• WHAT TO PRODUCE
Within the data below, count the lines that include "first" and give only the count.

============================================================

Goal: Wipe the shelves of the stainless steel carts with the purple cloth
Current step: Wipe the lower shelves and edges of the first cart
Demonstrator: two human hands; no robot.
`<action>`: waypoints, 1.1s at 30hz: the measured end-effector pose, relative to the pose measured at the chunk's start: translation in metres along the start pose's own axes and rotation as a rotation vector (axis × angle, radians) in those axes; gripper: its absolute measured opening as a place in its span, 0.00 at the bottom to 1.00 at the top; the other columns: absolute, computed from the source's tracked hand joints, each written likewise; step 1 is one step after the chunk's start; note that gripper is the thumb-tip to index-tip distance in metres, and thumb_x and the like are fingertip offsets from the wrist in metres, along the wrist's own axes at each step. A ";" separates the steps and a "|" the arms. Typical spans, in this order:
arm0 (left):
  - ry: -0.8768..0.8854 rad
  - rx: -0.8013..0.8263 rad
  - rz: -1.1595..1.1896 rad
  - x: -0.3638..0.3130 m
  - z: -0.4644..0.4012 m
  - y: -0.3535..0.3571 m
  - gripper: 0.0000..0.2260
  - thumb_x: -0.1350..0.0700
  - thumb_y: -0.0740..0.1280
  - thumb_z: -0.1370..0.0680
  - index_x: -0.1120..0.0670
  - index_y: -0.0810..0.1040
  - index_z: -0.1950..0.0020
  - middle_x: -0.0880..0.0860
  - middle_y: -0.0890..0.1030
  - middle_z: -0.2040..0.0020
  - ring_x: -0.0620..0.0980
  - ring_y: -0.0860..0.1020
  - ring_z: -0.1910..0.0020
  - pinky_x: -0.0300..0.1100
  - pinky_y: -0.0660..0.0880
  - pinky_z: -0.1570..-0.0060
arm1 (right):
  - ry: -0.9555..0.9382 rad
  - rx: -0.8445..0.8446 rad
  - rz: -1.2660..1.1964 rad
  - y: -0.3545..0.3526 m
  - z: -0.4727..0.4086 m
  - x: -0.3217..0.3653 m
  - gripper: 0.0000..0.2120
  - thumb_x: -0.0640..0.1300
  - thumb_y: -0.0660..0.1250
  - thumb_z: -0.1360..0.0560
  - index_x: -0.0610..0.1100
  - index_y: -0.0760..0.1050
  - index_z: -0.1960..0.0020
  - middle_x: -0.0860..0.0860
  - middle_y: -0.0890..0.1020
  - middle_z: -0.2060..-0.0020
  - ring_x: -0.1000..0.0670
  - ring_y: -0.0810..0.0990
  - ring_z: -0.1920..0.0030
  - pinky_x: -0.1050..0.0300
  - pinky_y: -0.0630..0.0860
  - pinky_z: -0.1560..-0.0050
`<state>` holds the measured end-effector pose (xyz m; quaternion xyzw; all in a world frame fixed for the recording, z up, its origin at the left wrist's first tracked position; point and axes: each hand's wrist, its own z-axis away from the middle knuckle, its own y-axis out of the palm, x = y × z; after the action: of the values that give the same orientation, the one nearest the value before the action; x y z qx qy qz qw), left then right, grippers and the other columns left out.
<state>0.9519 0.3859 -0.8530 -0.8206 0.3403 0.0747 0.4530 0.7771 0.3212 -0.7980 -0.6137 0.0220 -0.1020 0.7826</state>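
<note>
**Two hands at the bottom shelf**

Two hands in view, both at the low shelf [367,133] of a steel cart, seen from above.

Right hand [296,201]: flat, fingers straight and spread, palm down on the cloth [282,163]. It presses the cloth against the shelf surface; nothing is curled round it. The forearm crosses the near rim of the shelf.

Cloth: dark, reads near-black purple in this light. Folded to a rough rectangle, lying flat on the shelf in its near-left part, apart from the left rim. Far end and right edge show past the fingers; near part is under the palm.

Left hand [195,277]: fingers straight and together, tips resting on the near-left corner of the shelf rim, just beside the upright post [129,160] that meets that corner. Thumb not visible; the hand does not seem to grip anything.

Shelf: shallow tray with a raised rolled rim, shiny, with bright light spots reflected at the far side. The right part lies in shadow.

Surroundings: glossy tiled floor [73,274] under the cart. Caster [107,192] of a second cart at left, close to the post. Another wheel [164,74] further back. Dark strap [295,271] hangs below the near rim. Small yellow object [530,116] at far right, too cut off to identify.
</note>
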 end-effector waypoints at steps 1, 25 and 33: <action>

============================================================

• ANSWER
2